Yesterday Keri was able to do a Skype interview with a news station from Delaware. Below is the print version of the piece and here is the link where you can view the whole story and watch the video.
DOVER, Del. (WBOC) – There’s a renewed warning for parents after a Kent County teen died in what’s being called a “tragic accident.”
WBOC reported Monday a 14-year-old Felton boy died over the weekend.
Delaware State Police are not commenting on the specifics of the case. But troopers are urging parents to talk with their kids “about games that have a person tie an object around their neck to the point of passing out to obtain a euphoric high.”
The activity goes by a lot of names. It can be called “Pass Out Challenge,” “Space Monkey,” “Black Out Game” and most commonly “Choking Game.”
It’s been around for years but has seen a recent resurgence in popularity through social media. It’s a very serious, very dangerous activity that has claimed the lives of many kids nationwide, like that of Joshua Engle, an Iowa boy. Engle died three years ago playing the choking game. He was 13 years old.
His sister Keri Anderson remembers seeing her dad and mom right after they found Joshua.
“She told me he was gone and he can’t come back. My dad kept saying my brother’s eyes were glazed over. He could tell he was gone,” she said. “Once we found out it was the choking game – actually researching and finding out the warning signs and the symptoms – that’s when we really believed this was right in front of us the whole time.

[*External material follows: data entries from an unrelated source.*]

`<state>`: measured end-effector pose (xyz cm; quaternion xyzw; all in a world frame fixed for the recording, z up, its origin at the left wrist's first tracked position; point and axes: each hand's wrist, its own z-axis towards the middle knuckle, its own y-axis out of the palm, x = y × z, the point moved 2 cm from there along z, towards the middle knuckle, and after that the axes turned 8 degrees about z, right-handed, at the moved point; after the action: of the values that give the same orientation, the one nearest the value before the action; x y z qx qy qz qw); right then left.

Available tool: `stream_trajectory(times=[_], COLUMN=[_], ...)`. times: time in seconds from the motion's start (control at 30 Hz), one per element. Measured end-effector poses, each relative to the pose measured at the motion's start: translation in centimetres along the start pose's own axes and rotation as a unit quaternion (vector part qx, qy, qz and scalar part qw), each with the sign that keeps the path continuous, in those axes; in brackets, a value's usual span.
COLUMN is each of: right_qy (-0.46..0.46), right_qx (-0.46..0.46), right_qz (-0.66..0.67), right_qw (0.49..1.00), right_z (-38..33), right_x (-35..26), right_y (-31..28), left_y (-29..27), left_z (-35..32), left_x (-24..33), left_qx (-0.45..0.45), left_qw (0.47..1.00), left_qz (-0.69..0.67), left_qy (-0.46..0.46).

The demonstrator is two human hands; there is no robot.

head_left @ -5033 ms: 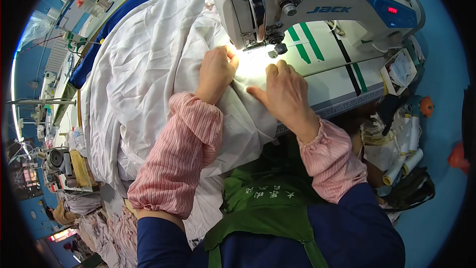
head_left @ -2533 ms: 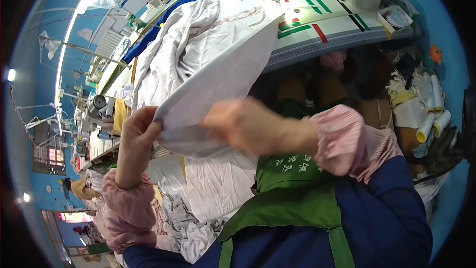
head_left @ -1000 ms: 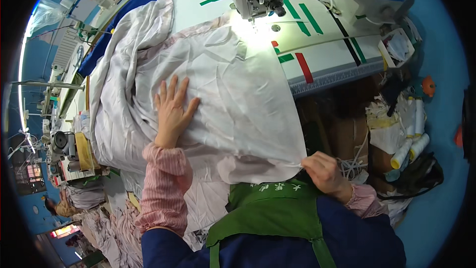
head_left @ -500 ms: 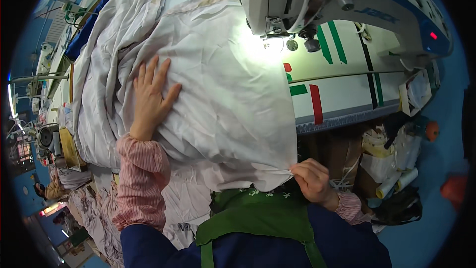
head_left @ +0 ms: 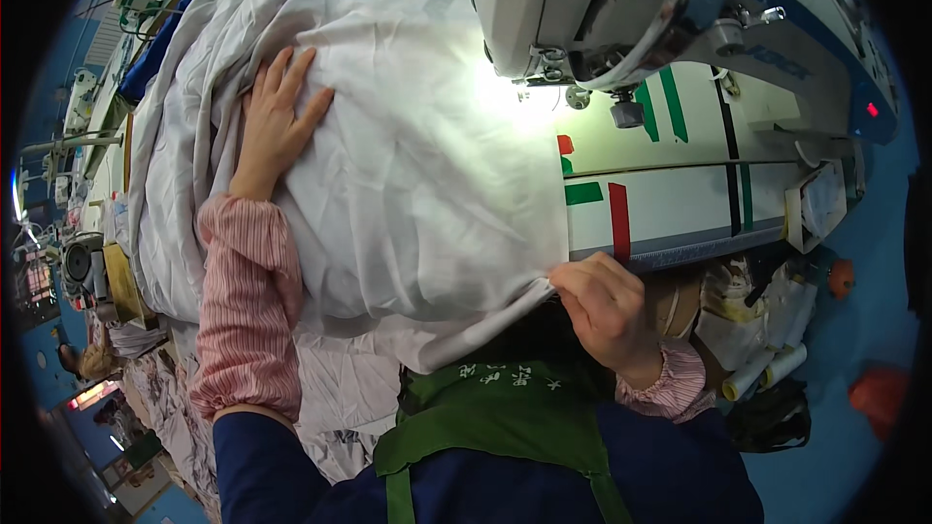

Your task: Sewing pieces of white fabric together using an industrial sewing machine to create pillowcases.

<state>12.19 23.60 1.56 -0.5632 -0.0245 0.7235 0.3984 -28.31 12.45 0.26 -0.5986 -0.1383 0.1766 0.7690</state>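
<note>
The white cloth lies between the two hands, spread over the tabletop, with its near part hanging toward the green apron. The left hand rests flat on it, fingers spread, just beside bunched folds on that hand's outer side. The right hand pinches the near right corner between thumb and fingers, close to the ruler strip along the front edge. The head of the sewing machine stands beyond the right hand; glare hides the needle area, so whether the cloth is caught there cannot be told. Principal risk, in judgement: uneven tension. A hard pull by the right hand against a light left palm could skew the cloth or draw a crease between the hands. Second, the folds beside the left hand could slide inward and double under the flat layer if that palm shifts. Third, the rolled edge running leftward from the right hand could twist, its pinch covering only the corner. Fourth, the thin-looking cloth could slip from that small grip, letting the near edge drop toward the apron.
</note>
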Motion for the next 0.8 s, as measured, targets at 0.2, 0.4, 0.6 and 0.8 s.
stream_trajectory(times=[0.2, 0.4, 0.6, 0.8], right_qy=[0.023, 0.027, 0.054, 0.034], right_qx=[0.005, 0.002, -0.017, -0.048], right_qz=[-0.018, 0.010, 0.034, -0.042], right_qw=[1.000, 1.000, 0.998, 0.997], right_z=[3.6, 7.1, 9.8, 11.1], right_x=[0.7, 2.7, 4.8, 8.6], right_y=[-0.8, -1.2, -1.2, -0.8], left_y=[1.0, 2.0, 2.9, 4.2], left_z=[3.2, 6.4, 9.6, 12.9], left_x=[-1.5, -2.8, -4.5, -7.0], left_qx=[0.025, 0.021, 0.034, 0.038], left_qw=[1.000, 0.999, 0.999, 0.998], left_qz=[-0.002, 0.007, 0.007, 0.008], left_qy=[-0.006, -0.032, -0.037, -0.051])
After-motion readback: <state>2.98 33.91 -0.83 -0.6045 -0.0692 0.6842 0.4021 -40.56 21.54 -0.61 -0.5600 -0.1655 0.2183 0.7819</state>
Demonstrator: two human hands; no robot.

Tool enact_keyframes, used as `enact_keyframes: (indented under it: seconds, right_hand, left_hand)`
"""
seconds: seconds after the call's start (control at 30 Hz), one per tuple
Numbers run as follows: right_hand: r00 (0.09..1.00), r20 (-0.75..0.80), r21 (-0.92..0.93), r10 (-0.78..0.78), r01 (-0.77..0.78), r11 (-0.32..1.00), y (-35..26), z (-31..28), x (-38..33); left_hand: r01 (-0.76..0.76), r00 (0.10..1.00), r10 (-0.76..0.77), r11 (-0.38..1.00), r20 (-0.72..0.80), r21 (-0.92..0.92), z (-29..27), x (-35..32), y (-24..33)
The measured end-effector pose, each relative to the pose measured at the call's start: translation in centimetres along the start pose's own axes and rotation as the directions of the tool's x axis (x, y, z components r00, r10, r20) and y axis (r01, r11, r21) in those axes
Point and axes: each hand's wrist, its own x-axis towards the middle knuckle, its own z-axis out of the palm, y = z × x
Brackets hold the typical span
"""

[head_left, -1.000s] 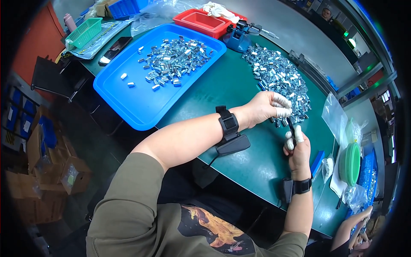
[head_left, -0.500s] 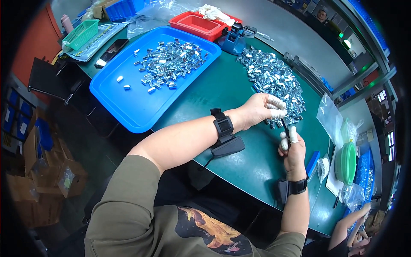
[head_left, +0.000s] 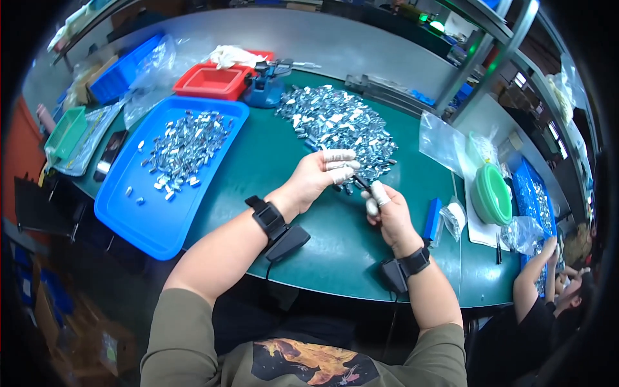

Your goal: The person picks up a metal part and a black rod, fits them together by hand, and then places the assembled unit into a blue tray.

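Observation:
A large heap of small shiny metal cylinders (head_left: pixel 342 122) lies on the green table in front of my hands. At its near edge, my left hand (head_left: pixel 313 180) is closed in a pinch, with white covers on its fingertips; what sits between those fingers is too small to make out. My right hand (head_left: pixel 392 219), also with white fingertip covers, grips a thin dark rod-like tool (head_left: pixel 365 186) that points toward the left fingertips. On the left lies a blue tray (head_left: pixel 129 216) with a looser pile of similar metal pieces (head_left: pixel 184 147).
Behind the blue tray are a red bin (head_left: pixel 209 82) and a blue bench device (head_left: pixel 264 90). To the right stand a blue bar-shaped block (head_left: pixel 432 219), a clear bag (head_left: pixel 454 222) and green bowls (head_left: pixel 492 193). Another person's arm (head_left: pixel 535 271) reaches in at the far right.
My view has swung to the right, so the tray and heap sit further left in the picture. Both hands stay close together by the heap, the dark tool still in the right one.

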Motion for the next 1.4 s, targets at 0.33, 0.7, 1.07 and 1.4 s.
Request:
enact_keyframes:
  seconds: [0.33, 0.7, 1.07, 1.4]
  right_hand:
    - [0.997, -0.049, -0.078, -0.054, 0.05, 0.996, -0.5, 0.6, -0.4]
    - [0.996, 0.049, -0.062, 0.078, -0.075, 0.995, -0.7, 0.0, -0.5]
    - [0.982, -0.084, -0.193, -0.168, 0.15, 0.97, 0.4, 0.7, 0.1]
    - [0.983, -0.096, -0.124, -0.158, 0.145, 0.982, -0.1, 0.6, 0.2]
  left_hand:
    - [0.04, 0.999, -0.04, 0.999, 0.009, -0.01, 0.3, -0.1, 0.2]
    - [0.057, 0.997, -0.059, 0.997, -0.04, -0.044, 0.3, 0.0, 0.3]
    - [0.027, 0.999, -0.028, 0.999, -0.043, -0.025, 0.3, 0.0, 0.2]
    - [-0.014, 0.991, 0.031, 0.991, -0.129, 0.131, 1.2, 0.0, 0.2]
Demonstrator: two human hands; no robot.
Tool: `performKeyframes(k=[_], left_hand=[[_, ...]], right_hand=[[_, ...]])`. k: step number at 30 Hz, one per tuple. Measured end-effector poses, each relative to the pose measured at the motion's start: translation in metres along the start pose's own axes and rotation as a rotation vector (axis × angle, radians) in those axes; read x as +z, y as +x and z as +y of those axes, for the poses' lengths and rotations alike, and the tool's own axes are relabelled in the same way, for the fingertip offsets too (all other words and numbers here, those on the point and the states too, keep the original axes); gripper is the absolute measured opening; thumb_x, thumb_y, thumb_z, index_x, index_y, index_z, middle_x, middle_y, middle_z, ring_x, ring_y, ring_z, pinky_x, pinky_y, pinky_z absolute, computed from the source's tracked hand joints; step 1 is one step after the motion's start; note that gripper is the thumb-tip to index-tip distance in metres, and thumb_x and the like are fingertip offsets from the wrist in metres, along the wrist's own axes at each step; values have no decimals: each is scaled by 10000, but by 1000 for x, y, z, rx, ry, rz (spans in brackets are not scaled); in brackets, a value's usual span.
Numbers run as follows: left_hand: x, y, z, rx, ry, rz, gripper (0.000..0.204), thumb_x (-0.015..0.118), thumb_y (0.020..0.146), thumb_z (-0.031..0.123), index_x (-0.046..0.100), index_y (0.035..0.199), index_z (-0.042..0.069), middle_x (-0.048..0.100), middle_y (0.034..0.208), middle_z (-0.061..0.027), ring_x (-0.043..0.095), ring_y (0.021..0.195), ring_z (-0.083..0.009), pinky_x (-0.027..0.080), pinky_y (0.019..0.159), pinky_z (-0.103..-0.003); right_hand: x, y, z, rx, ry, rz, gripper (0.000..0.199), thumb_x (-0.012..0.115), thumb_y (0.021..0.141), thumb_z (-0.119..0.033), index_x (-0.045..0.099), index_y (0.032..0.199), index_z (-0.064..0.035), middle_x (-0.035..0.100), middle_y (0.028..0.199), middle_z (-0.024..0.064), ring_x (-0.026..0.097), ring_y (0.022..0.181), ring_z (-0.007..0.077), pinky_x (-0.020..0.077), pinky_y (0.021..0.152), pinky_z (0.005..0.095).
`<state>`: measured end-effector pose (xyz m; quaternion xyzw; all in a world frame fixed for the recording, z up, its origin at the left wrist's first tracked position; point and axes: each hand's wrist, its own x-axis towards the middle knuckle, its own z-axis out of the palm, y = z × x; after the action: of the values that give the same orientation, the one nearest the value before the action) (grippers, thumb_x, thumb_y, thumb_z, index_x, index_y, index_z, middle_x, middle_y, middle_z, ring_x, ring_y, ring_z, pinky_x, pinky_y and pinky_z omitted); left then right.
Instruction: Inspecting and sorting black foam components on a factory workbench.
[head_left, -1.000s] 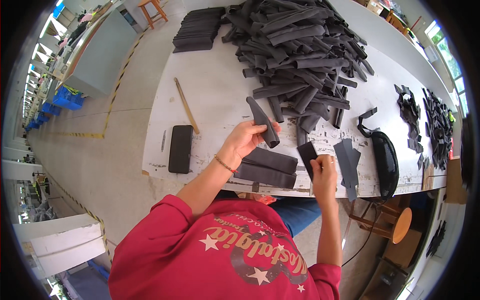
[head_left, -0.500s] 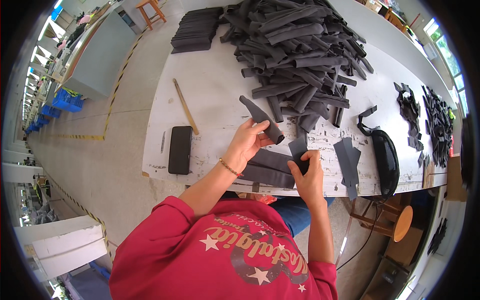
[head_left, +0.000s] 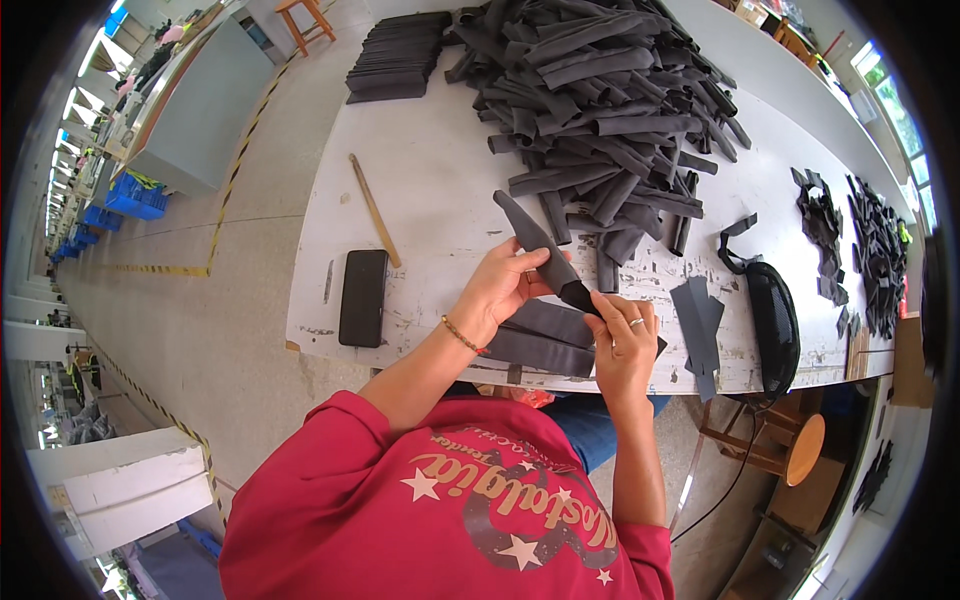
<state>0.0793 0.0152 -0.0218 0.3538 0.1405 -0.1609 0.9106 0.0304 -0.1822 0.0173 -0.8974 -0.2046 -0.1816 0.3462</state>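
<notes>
My left hand point(head_left: 497, 288) is closed around a dark grey fabric tube point(head_left: 537, 243), which slants from upper left to lower right. At the tube's lower end, my right hand point(head_left: 627, 350) pinches a thin dark strip point(head_left: 577, 295) against its opening. How far the strip sits inside is hidden by the fingers. Below both hands, flat dark fabric pieces point(head_left: 540, 350) lie along the table's near edge. Several loose grey strips point(head_left: 697, 335) lie crossed to the right of my right hand. A big heap of similar fabric tubes point(head_left: 590, 120) covers the table's far side.
A neat stack of dark pieces point(head_left: 398, 60) stands far left on the white table point(head_left: 420, 190). Nearer lie a wooden stick point(head_left: 374, 212) and a black phone point(head_left: 363, 298). To the right are a black zip case point(head_left: 773, 325) and dark scraps point(head_left: 822, 235). A wooden stool point(head_left: 805, 448) stands below.
My right hand has moved left and brought the strip up to the tube's lower end. The tube has shifted slightly right; the hands were apart before.
</notes>
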Motion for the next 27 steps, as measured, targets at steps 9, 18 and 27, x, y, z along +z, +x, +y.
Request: performKeyframes(k=[9,18,27], left_hand=[[20,-17,0,92,35,6,315,534,944,52,437,1241,20,615,1170,-217,651,1041,-301,582,825,-411],[45,-29,-5,320,58,-172,362,567,966,165,443,1278,31,636,1114,-173,564,1188,-292,463,997,-418],[45,-28,-32,205,-17,-144,250,543,988,263,596,1057,29,672,980,-135,595,1120,-243,465,979,-397]], right_hand=[[4,4,-6,-116,-293,54,395,742,725,-69,659,1112,-67,633,1000,19,567,886,236,409,766,387],[26,6,-34,15,85,106,515,732,766,-50,522,1235,-11,568,1122,178,526,967,357,411,856,454],[34,-1,-21,-1,123,-13,346,693,768,18,510,1061,-8,553,1034,197,541,920,394,444,787,463]])
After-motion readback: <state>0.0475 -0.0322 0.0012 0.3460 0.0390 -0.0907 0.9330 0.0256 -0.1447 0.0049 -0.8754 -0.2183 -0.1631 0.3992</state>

We just didn’t know.”
Anderson says recognizing the warning signs is one of the most important things parents can do. Those signs include bruising on the neck, frequent and severe headaches, bloodshot eyes and finding items like belts, ties, scarves left around.
“Unless you know what you’re looking for, you would bypass them and give them a different reason,” Anderson said.
There’s lots of information for parents available online, like YouTube videos showing what happens to the body during the choking game and how it can be deadly.
Anderson says it’s important to talk with kids. And it’s key not to be accusatory.
“I wouldn’t come at them from a defensive side, because that’s when kids are going to shut down and get scared.”
Anderson says it’s difficult every time she hears about a kid killed playing the choking game.
“All the emotions just come back. You know it’s not going to be, but you can get through it,” she said.
Again, DSP has not officially released a cause of death for the 14-year-old Felton boy. He was a middle schooler in the Lake Forest School District. District and school officials sent out notices Monday to families about what happened.
In a 2008 report, the Centers for Disease Control laid out the prevalence of the choking game problem. The report said the “game” led to 82 deaths nationwide between 1995 and 2007. Most of those happened from 2005 on. The majority of the kids killed were boys that were on average between 13 and 14 years old.
In an unfortunate coincidence, Saturday, the day the Felton boy died, was Worldwide Choking Game Awareness Day.